Thai police allegedly torture Myanmar suspects to confess of killing Britons on Koh Tao

 

Alleged torture and threats against two migrant workers suspected of murder on touristic Ko Tao Island suggest poor legal standards and lack of protection for suspects in Thailand.

Two Myanmar migrant workers based on Ko Tao, southern Surat Thani Province, have accused the Thai police of torturing them by pouring hot water on them, beating them, and threatening to electrocute them in order to have them confess to murdering two British backpacker tourists, Hannah Witheridge, 23, and David Miller, 24, on 15 September.

Zaw Lin and Win Zaw Htun, from Myanmar’s Rakhine State, were caught during a police raid on the Burmese community on Ko Tao on 28 September. They tried to escape because they had no papers.

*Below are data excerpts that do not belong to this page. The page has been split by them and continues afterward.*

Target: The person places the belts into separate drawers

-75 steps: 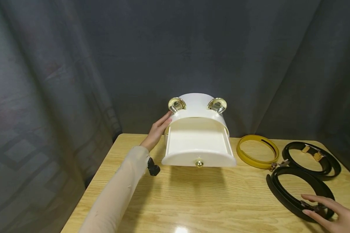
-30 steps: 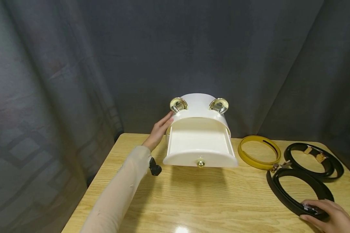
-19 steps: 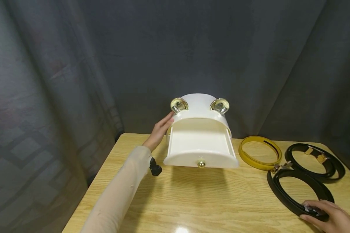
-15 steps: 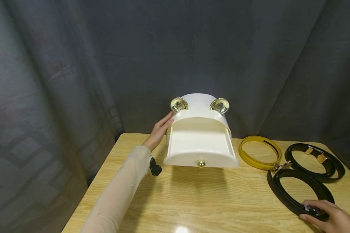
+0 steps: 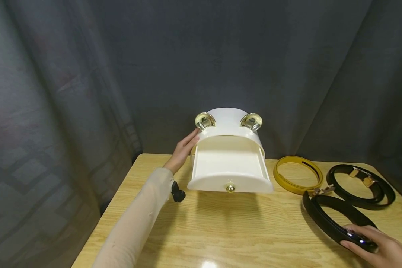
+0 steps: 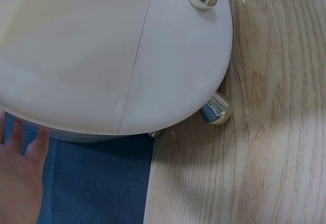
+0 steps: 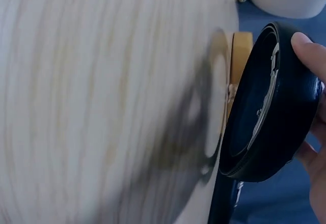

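A white round-topped case [image 5: 227, 121] with two gold ear-like loops stands at the back of the table, its drawer [image 5: 228, 160] pulled out. My left hand [image 5: 181, 150] rests on the case's left side with straight fingers. In the left wrist view, the fingertips [image 6: 38, 145] touch the white wall from below. At the right, my right hand [image 5: 385, 245] pinches a coiled black belt [image 5: 321, 221] by its buckle end, thumb on the near side. The right wrist view has this belt [image 7: 288, 117] tilted and raised above its shadow; some fingers are hidden behind it.
A coiled yellow belt [image 5: 284, 183] lies right of the case. Beside it sits another coiled black belt [image 5: 365, 204] with gold fittings [image 5: 368, 181]. A dark curtain [image 5: 194, 56] hangs behind the wooden table [image 5: 221, 230]. The drawer has a gold knob [image 5: 230, 188].
The right hand came down onto the black belt and took hold of it. In the last half second the belt has tilted and lifted off the table. The left hand stays put.
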Demonstrator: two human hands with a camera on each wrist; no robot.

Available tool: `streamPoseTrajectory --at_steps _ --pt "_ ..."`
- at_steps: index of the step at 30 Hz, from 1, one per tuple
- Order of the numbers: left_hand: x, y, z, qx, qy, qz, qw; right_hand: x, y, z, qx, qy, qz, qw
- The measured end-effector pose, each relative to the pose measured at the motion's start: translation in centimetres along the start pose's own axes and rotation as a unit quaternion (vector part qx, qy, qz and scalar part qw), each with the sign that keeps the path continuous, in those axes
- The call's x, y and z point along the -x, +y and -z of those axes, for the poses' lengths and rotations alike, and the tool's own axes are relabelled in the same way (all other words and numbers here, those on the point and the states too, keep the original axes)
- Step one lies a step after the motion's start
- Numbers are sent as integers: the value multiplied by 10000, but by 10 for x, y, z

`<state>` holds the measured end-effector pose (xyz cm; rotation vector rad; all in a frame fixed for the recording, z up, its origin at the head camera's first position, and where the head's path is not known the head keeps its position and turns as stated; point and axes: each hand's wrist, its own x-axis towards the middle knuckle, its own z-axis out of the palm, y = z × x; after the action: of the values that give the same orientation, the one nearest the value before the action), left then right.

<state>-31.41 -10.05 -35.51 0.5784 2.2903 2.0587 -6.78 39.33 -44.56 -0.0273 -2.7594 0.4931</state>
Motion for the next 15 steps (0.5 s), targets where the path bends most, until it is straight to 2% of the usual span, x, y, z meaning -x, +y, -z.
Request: streamPoseTrajectory --at_steps 8,12,15 --pt "0 0 1 24 -12 -23 10000 1 -18 13 -186 -82 90 9998" --pt "1 1 2 19 -8 -54 10000 3 -27 17 -329 264 378 9984" --pt "1 2 3 42 31 -33 10000 4 -33 19 -663 710 937 9909"
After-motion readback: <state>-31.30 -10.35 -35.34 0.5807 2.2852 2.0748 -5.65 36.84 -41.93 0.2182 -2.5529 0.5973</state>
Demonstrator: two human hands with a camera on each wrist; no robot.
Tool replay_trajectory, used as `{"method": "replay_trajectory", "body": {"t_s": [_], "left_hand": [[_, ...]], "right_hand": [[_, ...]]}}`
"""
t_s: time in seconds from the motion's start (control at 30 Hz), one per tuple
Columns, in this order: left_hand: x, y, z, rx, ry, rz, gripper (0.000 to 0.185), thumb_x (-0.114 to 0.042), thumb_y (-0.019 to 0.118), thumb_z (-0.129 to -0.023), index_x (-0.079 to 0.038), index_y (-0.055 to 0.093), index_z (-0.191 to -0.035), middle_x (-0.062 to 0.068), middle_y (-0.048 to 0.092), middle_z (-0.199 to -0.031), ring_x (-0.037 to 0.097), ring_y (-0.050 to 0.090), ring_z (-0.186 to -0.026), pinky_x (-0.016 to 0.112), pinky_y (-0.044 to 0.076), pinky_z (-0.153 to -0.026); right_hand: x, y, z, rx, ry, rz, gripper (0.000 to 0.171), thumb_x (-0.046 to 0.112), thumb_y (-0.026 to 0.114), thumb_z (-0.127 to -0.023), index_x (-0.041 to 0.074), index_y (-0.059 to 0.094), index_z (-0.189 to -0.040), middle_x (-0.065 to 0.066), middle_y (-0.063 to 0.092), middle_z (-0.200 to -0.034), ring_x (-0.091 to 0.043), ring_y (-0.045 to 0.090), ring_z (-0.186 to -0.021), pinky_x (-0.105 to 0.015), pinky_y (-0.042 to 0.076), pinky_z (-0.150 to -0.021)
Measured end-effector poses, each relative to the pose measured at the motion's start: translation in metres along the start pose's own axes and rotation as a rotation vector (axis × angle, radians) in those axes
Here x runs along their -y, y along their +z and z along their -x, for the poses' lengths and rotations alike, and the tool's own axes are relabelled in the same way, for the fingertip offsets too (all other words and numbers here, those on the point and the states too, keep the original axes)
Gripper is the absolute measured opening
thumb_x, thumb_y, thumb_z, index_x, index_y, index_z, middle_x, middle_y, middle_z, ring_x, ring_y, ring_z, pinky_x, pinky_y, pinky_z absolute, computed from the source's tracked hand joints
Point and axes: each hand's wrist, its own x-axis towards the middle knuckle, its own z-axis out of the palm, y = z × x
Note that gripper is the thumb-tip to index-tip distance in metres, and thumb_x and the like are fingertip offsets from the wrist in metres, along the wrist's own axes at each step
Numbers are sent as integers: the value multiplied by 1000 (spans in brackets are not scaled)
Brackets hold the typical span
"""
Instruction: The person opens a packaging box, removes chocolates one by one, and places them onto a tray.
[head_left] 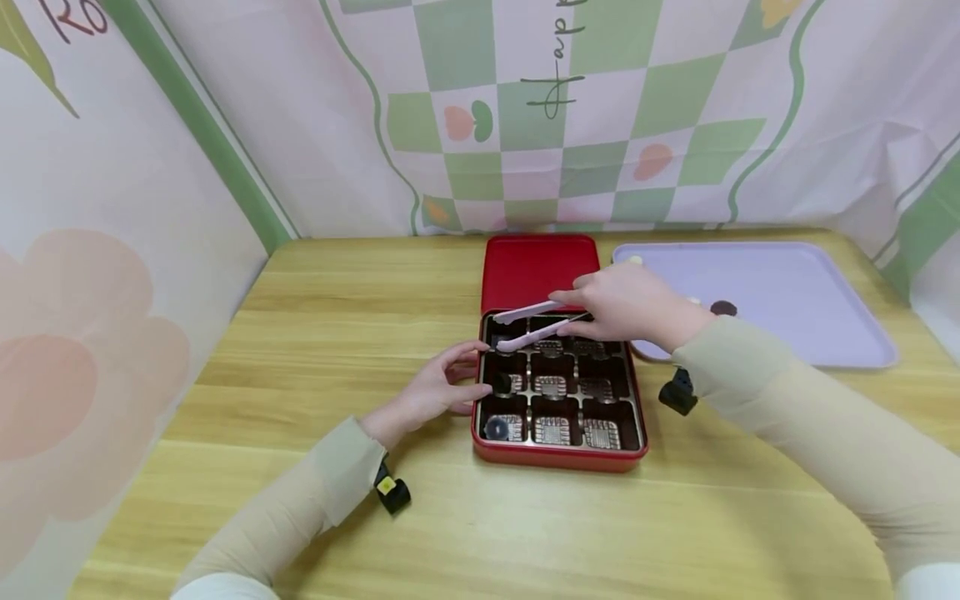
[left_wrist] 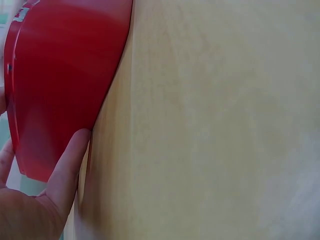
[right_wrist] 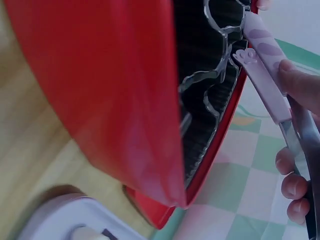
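A red tin box (head_left: 558,457) with a dark nine-cell insert lies open in the middle of the wooden table, its red lid (head_left: 538,271) lying flat behind it. Round dark chocolates sit in the left column cells (head_left: 498,427). My right hand (head_left: 626,304) grips pink-tipped tongs (head_left: 528,325), whose tips hang over the top-left cell; the tongs (right_wrist: 265,65) show beside the box wall (right_wrist: 115,100). My left hand (head_left: 442,385) rests with relaxed fingers against the box's left side (left_wrist: 60,75), thumb (left_wrist: 70,165) touching it.
A lilac tray (head_left: 795,292) lies to the right of the box with a dark chocolate (head_left: 723,307) on it. Patterned cloth walls close in the table on three sides. Bare wood (head_left: 337,333) lies left and in front.
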Motion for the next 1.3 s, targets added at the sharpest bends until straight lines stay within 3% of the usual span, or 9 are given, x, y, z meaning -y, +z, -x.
{"method": "replay_trajectory", "body": {"t_s": [0.1,0.23,0.63,0.8,1.07,1.3], "left_hand": [[0,0,0,2,-3,7,58,0,67,-85,-17,46,-136,15,44,-139,32,44,-127,37,60,-76],[0,-1,0,7,-5,15,58,0,67,-84,-16,46,-136,15,44,-139,31,44,-127,37,60,-77],[0,-1,0,18,-1,10,57,-3,67,-85,-18,46,-136,15,43,-139,31,43,-128,37,60,-78],[2,-1,-1,11,6,26,57,-1,67,-85,-17,46,-136,15,44,-139,31,44,-127,38,60,-77],[1,0,1,10,-21,31,59,-1,67,-85,-17,45,-137,16,43,-140,32,44,-127,38,60,-76],[-1,1,2,4,-9,33,59,1,66,-85,-15,45,-137,16,43,-138,32,45,-126,38,60,-75]], "right_hand": [[1,0,-8,-26,-69,27,42,44,68,-82,14,70,-112,-5,65,-76,-20,57,-54,-34,46,-44],[3,1,-17,-43,-129,68,36,43,70,-81,15,71,-104,-3,60,-68,-22,53,-51,-38,47,-45],[14,6,-33,26,-131,78,15,32,74,-80,17,70,-82,3,58,-59,-20,54,-49,-37,48,-45],[8,14,-28,20,-137,27,18,32,72,-82,18,73,-93,4,62,-64,-18,58,-54,-37,51,-48],[-1,30,-18,-74,-193,13,25,34,70,-84,17,74,-102,2,60,-65,-16,55,-51,-34,49,-45],[-7,37,-4,-118,-116,-108,29,30,71,-83,15,73,-108,2,62,-66,-12,53,-51,-28,42,-42]]}}
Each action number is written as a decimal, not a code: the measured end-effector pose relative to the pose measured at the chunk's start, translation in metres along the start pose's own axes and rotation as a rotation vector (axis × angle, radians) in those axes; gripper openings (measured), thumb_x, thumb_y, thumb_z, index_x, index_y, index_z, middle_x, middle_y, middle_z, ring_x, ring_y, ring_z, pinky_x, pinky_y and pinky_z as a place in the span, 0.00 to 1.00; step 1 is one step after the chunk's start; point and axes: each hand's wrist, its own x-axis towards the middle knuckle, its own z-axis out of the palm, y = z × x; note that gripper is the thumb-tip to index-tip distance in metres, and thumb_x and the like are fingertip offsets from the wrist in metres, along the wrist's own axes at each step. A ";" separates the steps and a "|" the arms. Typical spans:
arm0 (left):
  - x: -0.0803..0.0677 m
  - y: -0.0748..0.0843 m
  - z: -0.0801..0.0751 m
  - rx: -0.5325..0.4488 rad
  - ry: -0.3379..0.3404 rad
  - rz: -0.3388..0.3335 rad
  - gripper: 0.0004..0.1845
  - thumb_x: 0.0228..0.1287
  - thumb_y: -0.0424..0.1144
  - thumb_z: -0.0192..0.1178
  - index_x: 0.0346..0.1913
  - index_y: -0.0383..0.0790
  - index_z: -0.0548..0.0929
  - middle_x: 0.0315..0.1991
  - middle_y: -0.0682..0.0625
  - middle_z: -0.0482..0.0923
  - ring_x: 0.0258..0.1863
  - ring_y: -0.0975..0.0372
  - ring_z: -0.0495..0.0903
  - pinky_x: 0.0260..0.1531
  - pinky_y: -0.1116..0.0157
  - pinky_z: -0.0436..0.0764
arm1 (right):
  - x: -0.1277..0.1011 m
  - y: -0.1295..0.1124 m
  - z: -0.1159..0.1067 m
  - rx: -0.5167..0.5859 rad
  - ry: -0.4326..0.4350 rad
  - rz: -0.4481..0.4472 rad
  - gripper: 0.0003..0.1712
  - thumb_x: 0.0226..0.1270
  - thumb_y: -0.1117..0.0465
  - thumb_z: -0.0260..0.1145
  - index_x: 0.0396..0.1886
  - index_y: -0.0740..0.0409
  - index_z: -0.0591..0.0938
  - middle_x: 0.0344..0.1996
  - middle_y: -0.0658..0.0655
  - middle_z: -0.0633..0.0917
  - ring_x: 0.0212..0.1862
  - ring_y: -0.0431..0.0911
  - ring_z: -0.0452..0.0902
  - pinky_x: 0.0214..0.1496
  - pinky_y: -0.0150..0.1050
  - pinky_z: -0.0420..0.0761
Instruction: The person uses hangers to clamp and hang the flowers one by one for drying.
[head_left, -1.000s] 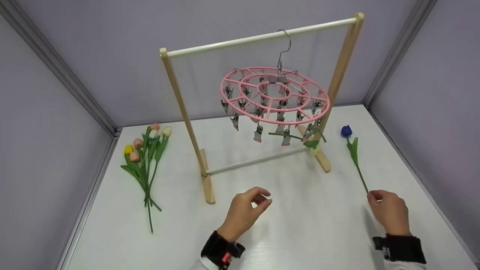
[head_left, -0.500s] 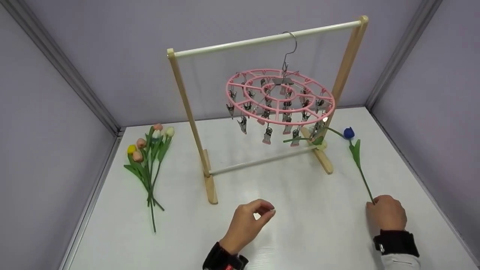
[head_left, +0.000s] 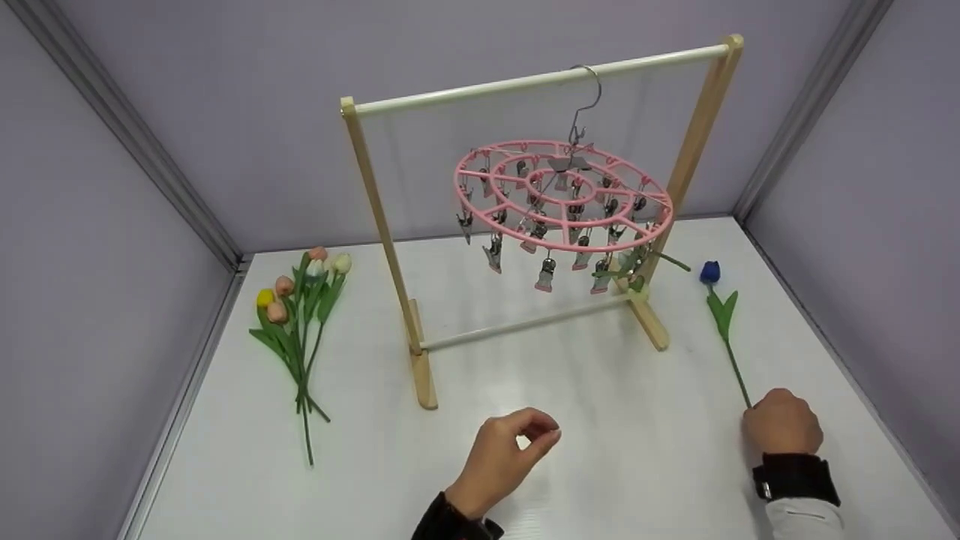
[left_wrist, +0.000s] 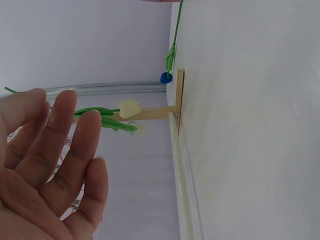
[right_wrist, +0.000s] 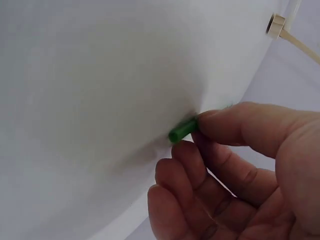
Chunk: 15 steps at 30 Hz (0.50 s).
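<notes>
Over the table's front middle is my left hand (head_left: pixel 506 461), thumb and forefinger curved toward each other with nothing between them. In the left wrist view its fingers (left_wrist: pixel 65 130) are loosely bent. My right hand (head_left: pixel 784 424), at the right, pinches the stem end of a blue artificial tulip (head_left: pixel 710 272), which points away from me with its green leaf. In the right wrist view the stem's cut end (right_wrist: pixel 182 131) pokes out between thumb and forefinger, close over the white surface. A pink round clip hanger (head_left: pixel 562 247) hangs from a rack, head-down pale tulips (left_wrist: pixel 130 108) at its right edge.
The wooden rack (head_left: pixel 382 225) with white bars stands mid-table, feet spread front to back. Several tulips, peach, yellow and white, lie in a bunch (head_left: pixel 300 330) on the white table (head_left: pixel 225 465) at the left. Grey panels (head_left: pixel 862 225) wall in the sides and back.
My right hand has turned knuckles up and drawn slightly back, keeping the stem pinched. The clip hanger has rotated a little with its hanging tulips. My left hand has come slightly toward me.
</notes>
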 end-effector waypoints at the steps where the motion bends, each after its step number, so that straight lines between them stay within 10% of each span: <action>1: 0.000 0.000 0.000 -0.001 0.000 -0.001 0.07 0.72 0.45 0.60 0.42 0.47 0.86 0.33 0.63 0.83 0.33 0.74 0.80 0.34 0.69 0.79 | 0.000 0.000 -0.001 -0.001 0.000 0.008 0.11 0.58 0.69 0.54 0.17 0.67 0.76 0.17 0.63 0.77 0.21 0.54 0.74 0.17 0.47 0.73; 7: 0.000 0.001 0.000 -0.002 -0.010 -0.015 0.07 0.71 0.45 0.61 0.42 0.48 0.86 0.33 0.63 0.83 0.33 0.74 0.80 0.34 0.70 0.78 | -0.005 0.001 -0.012 0.029 0.056 0.000 0.12 0.58 0.68 0.57 0.25 0.74 0.82 0.21 0.68 0.81 0.22 0.56 0.77 0.17 0.47 0.75; 15: 0.000 0.003 0.002 -0.010 -0.017 0.008 0.07 0.72 0.45 0.60 0.42 0.47 0.85 0.34 0.63 0.84 0.33 0.74 0.80 0.34 0.71 0.78 | -0.020 -0.012 -0.026 0.101 0.405 -0.197 0.10 0.57 0.73 0.62 0.34 0.77 0.84 0.26 0.71 0.84 0.26 0.65 0.79 0.21 0.49 0.73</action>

Last week, the police claimed that the DNA stain from cigarette butts collected from the crime scene matches the DNA of one of the suspects and brought them to re-enact the alleged crime at the scene.

However, many Myanmar migrant workers on Ko Tao reported that the two were tortured under detention and forced to confess to a crime they did not commit.

According to the BBC Thai Service, Aung Myo Thant, a Burmese lawyer who is part of a legal team sent by the Burmese Embassy in Bangkok to represent the accused, confirmed that one of the suspects was assaulted and threatened after refusing to confess to the murders during a police interrogation.

“He didn’t confess when he was in the investigation centre. A police officer hit the side of his face and the interpreter also hit him four times. Then the police threatened to electrocute them [the suspects] and said that no worse thing would happen to them if they confessed. So, they finally confessed as they saw no hope,” The Irrawaddy quoted Aung Myo Thant as saying.

Moreover, Aung Myo Thant observed that the suspects were in great fear and did not clearly say whether they committed the crime or not. They, however, told him that they were smoking and playing guitar approximately 20 metres from the crime scene that day, the BBC Thai service reported.

“Please protect us in accordance with the law.” the Myanmar lawyer quoted one of the suspects, adding that the suspects have signed a paper allowing the embassy’s legal team to represent them in the case.

The police have also detained Maung Maung, another Myanmar migrant worker as a witness in a secret location and are not allowing the press to meet him.

According to Irrawaddy News, several other Myanmar migrant workers who were questioned by the Thai authorities on Ko Tao in connection with the murders told Irrawaddy that they were beaten during questioning. Than Hlaing, one of the six Burmese migrants who were questioned by the Thai police last Thursday, said the group was beaten during interrogation.